Abstract: The standard technique used to measure the size distribution of nanometer-sized particles in suspension is dynamic light scattering (DLS). Recently, nanoparticle tracking analysis (NTA) has been introduced to measure the diffusion coefficient of particles in a sample to determine their size distribution in relation to DLS results. Because DLS and NTA use identical physical characteristics to determine particle size but differ in the weighting of the distribution, NTA can be a good verification tool for DLS and vice versa. In this study, two NTA data analysis methods based on maximum-likelihood estimation were evaluated, namely finite track length adjustment and an iterative method, on monodisperse polystyrene beads and polydisperse vesicles by comparing the results with DLS. The NTA results from both methods agreed well with the mean size and relative variance values from DLS for monodisperse polystyrene standards. However, for the lipid vesicles prepared in various polydispersity conditions, the iterative method resulted in a better match with DLS. Further, it was found that it is better to compare the native number-weighted NTA distribution with DLS, rather than its converted distribution weighted by intensity. Nanoparticle tracking analysis is a size measurement technique that determines the size distribution of particles in suspension by tracking individual particles undergoing Brownian motion.
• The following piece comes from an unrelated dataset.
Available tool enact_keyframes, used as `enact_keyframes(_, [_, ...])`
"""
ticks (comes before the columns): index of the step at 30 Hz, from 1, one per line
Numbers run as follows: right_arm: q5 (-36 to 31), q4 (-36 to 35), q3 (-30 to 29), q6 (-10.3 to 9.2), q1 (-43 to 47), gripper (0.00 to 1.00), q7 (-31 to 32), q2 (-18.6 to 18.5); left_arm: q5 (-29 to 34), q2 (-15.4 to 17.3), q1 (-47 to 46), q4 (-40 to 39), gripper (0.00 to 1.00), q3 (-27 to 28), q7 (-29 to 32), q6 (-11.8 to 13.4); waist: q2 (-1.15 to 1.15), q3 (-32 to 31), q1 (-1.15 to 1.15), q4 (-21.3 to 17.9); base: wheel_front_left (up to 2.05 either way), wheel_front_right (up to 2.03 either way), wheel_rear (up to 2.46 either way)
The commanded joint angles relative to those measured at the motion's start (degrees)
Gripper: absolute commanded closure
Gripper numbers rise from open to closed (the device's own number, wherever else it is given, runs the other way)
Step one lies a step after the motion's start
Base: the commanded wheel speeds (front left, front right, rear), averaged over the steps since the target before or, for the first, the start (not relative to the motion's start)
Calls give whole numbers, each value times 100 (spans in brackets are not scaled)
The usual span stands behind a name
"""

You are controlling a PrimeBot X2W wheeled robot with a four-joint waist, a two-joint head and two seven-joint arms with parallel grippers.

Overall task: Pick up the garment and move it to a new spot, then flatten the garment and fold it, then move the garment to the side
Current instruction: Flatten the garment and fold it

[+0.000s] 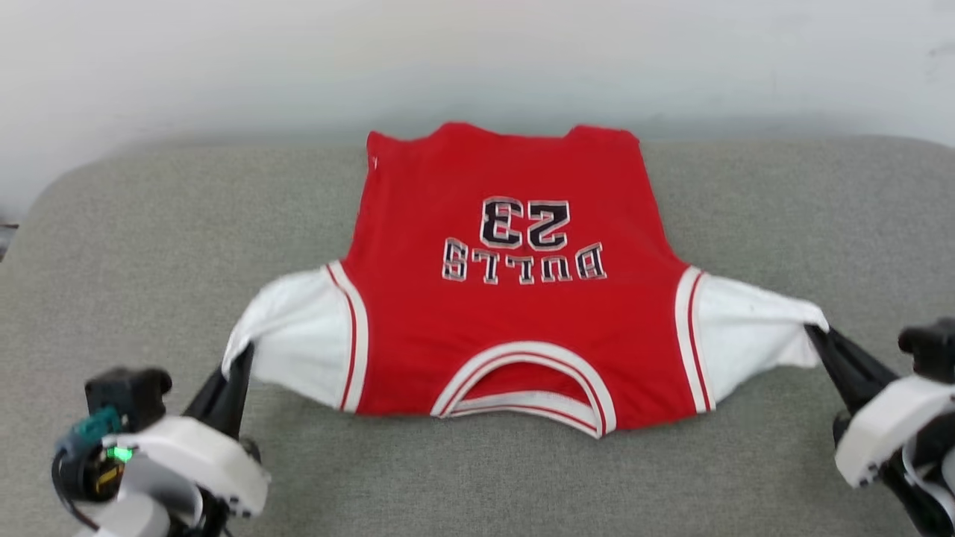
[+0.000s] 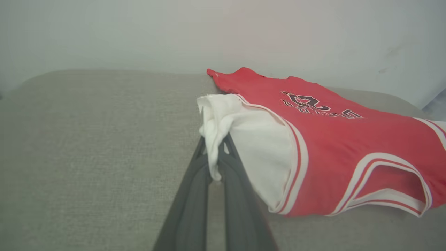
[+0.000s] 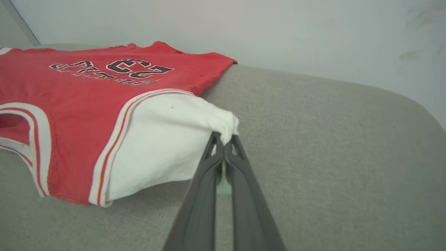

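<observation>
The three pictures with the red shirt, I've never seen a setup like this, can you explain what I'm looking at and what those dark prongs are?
This is a two-armed robot seen through its own cameras. The head view looks down from its head at a grey padded surface. On it lies a red jersey with white sleeves, lettering up, collar toward the robot. The other two pictures come from cameras on each wrist, looking along that arm's two dark fingers. The left claw is shut on the tip of one white sleeve; the right claw is shut on the other sleeve. In the head view the left claw and the right claw hold the sleeves out to either side.
</observation>
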Motion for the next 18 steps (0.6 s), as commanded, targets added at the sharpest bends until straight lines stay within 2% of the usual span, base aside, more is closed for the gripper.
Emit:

A key element in the measurement analysis is the recognition radius, which distinguishes the individual, tracked particles from one another. However, by defining a finite radius, the displacement of tracked particles is effectively restricted, translating into an overestimation of particle size. A modified probability model that describes the restricted displacement of a tracked particle is introduced to achieve more accurate size distribution determination. Through virtual NTA measurement by computer simulations and real NTA experiments, the analytical performance of the modified displacement probability was tested in comparison to the conventional probability. Whereas the conventional displacement probability results in an overestimation of the particle size, the modified displacement probability mitigates the effect of the overestimation and provides more accurate mean size within an error of less than 6% the nominal size.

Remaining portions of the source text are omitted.